### Work to complete
In the entries below, find every line with the string "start" and copy it.

*** Data Section Begins ***

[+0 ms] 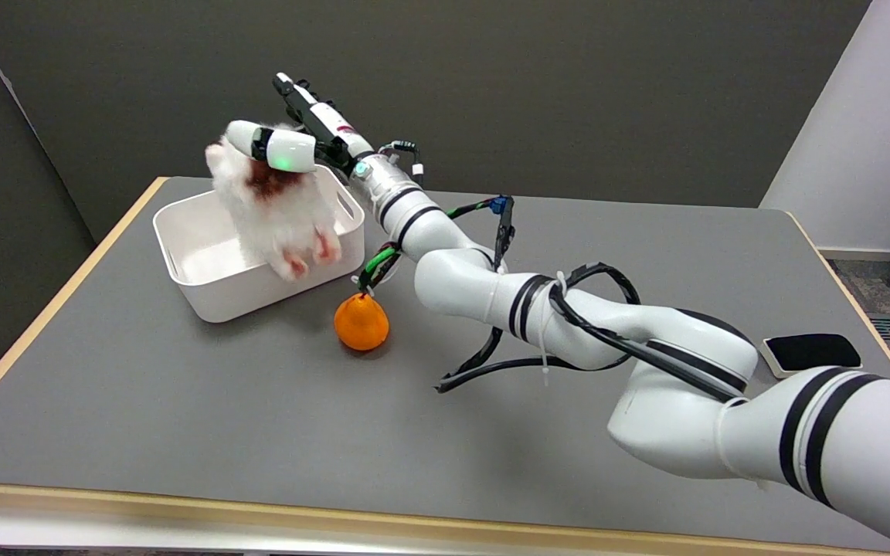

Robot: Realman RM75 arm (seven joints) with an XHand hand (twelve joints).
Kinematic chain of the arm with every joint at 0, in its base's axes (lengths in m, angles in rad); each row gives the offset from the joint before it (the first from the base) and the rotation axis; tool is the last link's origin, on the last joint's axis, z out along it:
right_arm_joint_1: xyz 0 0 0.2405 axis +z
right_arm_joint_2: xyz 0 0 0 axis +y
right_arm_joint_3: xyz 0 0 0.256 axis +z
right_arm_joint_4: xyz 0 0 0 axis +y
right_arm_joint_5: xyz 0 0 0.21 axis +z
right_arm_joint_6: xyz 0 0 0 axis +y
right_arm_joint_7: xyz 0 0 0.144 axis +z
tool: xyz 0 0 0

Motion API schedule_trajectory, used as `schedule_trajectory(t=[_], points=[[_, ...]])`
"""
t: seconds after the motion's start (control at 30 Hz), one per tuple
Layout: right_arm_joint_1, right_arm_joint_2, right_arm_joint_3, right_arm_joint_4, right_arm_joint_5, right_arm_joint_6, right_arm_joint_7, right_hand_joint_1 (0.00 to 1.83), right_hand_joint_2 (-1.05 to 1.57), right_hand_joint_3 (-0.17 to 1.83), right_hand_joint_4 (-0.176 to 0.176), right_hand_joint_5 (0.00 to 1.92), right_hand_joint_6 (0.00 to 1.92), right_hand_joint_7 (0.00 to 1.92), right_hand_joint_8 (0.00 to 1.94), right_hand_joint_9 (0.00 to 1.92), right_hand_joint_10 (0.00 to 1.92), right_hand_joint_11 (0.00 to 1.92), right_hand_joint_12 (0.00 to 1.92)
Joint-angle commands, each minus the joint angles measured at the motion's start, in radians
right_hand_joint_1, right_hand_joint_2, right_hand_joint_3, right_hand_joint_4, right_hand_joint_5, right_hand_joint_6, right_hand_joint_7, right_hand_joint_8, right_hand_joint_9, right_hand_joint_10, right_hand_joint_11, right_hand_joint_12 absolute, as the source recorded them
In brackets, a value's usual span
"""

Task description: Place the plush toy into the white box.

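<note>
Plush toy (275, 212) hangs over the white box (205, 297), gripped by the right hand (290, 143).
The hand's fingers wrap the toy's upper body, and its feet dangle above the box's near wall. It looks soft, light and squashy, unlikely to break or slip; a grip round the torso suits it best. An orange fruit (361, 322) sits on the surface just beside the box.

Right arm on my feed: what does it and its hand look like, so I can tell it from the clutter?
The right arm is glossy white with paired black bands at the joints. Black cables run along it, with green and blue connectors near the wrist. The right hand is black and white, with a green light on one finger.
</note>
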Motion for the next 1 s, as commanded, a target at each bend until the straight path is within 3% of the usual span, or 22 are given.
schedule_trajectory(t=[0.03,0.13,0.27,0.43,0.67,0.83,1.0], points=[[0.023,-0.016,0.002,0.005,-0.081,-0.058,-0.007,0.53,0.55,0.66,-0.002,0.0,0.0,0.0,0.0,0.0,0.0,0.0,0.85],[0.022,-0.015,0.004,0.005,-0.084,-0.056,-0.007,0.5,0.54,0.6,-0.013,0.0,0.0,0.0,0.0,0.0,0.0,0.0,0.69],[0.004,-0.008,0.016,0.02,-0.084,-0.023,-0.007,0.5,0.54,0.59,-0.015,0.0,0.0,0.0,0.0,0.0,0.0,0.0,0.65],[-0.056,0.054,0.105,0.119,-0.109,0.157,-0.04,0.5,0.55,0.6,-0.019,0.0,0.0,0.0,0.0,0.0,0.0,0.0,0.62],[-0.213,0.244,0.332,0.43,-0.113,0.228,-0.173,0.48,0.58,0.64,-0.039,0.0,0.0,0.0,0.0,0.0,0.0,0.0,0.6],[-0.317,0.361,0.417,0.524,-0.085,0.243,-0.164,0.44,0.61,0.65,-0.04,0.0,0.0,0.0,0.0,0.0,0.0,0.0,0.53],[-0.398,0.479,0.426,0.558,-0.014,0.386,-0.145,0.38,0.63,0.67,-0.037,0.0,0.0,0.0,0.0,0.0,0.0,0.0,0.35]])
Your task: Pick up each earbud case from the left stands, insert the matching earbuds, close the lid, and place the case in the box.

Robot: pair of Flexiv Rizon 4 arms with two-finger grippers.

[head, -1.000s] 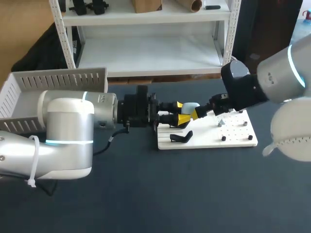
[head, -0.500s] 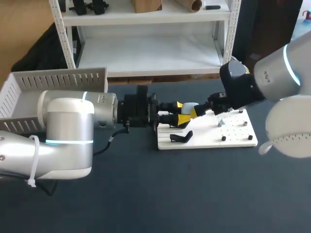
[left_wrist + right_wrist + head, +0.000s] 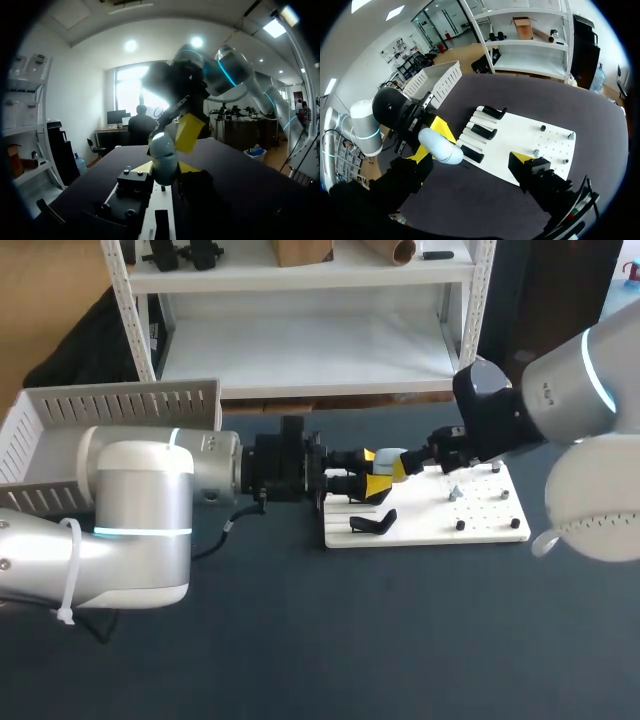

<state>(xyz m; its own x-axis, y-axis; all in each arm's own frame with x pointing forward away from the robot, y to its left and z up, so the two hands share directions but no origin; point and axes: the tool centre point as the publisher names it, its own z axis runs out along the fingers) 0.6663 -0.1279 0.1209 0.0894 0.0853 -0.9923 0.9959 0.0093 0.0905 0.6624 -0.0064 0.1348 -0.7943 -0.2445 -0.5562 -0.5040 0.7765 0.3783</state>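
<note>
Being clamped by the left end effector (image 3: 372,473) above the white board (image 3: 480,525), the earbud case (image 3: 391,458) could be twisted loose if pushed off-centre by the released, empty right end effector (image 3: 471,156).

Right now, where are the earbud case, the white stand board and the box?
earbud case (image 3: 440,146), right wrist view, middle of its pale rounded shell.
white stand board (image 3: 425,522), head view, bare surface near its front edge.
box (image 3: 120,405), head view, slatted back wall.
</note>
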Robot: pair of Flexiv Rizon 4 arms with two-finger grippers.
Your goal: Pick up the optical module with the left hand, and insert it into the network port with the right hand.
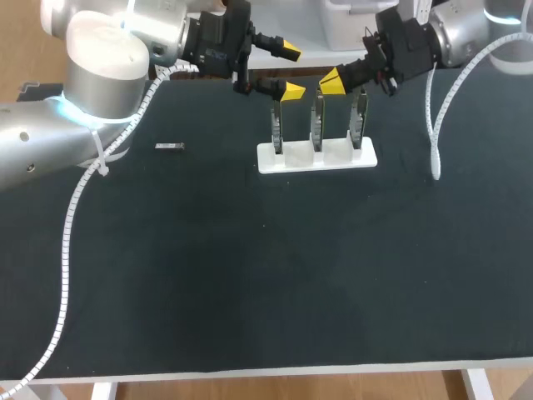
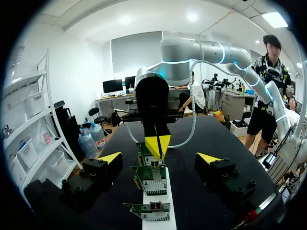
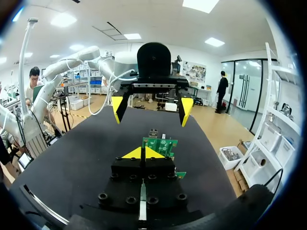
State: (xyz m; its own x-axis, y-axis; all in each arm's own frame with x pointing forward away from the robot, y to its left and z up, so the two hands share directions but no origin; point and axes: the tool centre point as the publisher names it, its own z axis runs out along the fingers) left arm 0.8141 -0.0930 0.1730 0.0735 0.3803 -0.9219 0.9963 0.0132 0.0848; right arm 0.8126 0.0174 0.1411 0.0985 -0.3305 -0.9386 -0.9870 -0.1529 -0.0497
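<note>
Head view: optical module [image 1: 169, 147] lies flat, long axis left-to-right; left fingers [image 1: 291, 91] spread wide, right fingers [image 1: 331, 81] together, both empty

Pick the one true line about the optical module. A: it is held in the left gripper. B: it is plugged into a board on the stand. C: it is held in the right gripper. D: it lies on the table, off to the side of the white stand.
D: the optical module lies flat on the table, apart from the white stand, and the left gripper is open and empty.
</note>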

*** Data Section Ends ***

### Result for this task
t: seconds after the motion's start (control at 30 Hz), one per tuple
Joint-angle commands, each minus the joint angles measured at the motion's start, in radians

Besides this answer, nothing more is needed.